→ **Exercise objective**
Nothing below is to be printed except the lines between the line holding "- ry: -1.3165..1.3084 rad" and the line holding "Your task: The", inclusive, each exactly as it appears.

>>>

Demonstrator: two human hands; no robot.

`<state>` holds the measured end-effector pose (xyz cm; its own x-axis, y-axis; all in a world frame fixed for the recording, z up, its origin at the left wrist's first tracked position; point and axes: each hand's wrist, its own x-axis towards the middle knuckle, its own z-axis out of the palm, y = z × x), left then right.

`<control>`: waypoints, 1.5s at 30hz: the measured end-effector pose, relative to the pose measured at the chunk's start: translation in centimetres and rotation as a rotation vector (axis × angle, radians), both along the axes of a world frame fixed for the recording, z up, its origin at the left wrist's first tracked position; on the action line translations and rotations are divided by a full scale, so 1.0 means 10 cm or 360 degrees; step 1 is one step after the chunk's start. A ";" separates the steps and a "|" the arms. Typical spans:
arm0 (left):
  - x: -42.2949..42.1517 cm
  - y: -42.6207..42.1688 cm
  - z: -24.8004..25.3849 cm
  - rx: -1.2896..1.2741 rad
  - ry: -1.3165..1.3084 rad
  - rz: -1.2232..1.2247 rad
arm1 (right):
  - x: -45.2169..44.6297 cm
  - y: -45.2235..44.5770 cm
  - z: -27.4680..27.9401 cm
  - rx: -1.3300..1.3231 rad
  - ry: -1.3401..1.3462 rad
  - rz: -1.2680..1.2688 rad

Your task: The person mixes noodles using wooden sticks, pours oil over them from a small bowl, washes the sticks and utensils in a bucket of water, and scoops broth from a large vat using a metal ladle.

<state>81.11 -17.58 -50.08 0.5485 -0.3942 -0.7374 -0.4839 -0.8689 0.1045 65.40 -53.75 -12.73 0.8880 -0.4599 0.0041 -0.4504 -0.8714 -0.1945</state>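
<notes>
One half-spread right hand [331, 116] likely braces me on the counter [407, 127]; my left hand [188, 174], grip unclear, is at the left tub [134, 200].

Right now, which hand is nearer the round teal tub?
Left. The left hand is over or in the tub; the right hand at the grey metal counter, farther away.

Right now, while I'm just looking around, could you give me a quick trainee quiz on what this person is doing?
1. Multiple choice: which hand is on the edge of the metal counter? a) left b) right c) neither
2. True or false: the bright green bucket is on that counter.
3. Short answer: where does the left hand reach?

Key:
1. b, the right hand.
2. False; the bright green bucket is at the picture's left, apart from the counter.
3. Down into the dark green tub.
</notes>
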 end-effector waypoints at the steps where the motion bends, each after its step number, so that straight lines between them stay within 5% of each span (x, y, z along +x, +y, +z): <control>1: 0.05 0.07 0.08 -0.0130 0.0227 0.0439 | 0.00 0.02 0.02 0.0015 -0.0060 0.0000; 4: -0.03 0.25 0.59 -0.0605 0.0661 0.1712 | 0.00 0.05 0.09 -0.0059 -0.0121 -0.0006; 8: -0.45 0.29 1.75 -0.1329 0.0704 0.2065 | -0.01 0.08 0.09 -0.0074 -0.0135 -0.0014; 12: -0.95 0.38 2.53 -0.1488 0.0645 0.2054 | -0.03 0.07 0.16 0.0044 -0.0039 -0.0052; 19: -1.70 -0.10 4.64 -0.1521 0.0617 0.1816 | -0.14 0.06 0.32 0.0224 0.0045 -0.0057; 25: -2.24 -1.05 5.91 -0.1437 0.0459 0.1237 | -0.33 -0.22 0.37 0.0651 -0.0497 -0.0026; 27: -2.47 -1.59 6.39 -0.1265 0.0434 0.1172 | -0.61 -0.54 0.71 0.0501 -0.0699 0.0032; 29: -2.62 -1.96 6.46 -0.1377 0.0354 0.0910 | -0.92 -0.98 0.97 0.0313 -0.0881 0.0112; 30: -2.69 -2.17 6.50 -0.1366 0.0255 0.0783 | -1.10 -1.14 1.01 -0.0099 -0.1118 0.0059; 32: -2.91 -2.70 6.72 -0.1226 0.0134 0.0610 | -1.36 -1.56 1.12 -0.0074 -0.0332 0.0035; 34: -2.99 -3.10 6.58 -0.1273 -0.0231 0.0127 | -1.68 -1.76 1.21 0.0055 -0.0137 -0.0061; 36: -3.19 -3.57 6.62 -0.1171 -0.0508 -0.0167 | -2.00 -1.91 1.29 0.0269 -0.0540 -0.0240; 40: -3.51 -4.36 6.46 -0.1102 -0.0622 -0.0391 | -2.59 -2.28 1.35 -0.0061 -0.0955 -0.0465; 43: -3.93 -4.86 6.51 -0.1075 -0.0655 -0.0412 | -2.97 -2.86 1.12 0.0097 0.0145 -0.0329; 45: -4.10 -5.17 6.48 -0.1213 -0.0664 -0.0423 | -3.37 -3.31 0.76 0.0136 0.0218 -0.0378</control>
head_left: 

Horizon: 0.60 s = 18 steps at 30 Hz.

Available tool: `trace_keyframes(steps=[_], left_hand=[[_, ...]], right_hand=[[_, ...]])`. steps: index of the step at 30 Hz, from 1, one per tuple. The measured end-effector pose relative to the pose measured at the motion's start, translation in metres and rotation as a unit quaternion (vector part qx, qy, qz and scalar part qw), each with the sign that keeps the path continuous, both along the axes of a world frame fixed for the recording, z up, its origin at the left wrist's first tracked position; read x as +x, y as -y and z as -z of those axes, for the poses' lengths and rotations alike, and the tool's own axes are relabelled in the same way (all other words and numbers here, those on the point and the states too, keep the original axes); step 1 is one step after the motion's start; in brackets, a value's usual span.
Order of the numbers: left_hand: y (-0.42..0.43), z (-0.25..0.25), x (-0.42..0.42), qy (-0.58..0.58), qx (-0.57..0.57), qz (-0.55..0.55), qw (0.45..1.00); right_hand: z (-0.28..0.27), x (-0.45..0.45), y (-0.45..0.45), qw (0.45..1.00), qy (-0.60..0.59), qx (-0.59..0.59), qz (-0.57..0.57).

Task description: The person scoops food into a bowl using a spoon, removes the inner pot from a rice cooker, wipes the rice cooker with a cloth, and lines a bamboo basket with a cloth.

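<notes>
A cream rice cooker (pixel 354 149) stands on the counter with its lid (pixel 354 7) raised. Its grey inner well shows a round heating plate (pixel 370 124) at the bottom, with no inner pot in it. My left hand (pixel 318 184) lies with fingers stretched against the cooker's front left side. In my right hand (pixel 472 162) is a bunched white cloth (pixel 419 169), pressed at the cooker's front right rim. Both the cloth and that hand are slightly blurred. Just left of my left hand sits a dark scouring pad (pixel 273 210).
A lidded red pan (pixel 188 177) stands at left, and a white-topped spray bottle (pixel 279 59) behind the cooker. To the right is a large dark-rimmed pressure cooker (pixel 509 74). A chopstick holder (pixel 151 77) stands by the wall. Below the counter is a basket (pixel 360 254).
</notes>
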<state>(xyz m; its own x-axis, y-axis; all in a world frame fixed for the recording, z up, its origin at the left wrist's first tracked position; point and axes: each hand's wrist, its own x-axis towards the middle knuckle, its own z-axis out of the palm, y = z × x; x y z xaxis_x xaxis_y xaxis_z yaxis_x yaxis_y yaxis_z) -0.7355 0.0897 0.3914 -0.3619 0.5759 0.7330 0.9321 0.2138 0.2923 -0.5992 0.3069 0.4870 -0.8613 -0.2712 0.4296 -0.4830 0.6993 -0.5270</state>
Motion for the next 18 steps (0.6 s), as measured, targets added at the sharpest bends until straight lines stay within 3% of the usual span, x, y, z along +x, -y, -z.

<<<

→ **Expected answer**
  - ry: -1.3165..1.3084 rad
  - rz: -1.2232..1.2247 rad
arm1 (right):
  - x: -45.2169..44.6297 cm
  - y: -45.2235..44.5770 cm
  - z: -27.4680..27.9401 cm
  - rx: -1.3300..1.3231 rad
  - ry: -1.3401..1.3462 rad
  - rz: -1.2680..1.2688 rad

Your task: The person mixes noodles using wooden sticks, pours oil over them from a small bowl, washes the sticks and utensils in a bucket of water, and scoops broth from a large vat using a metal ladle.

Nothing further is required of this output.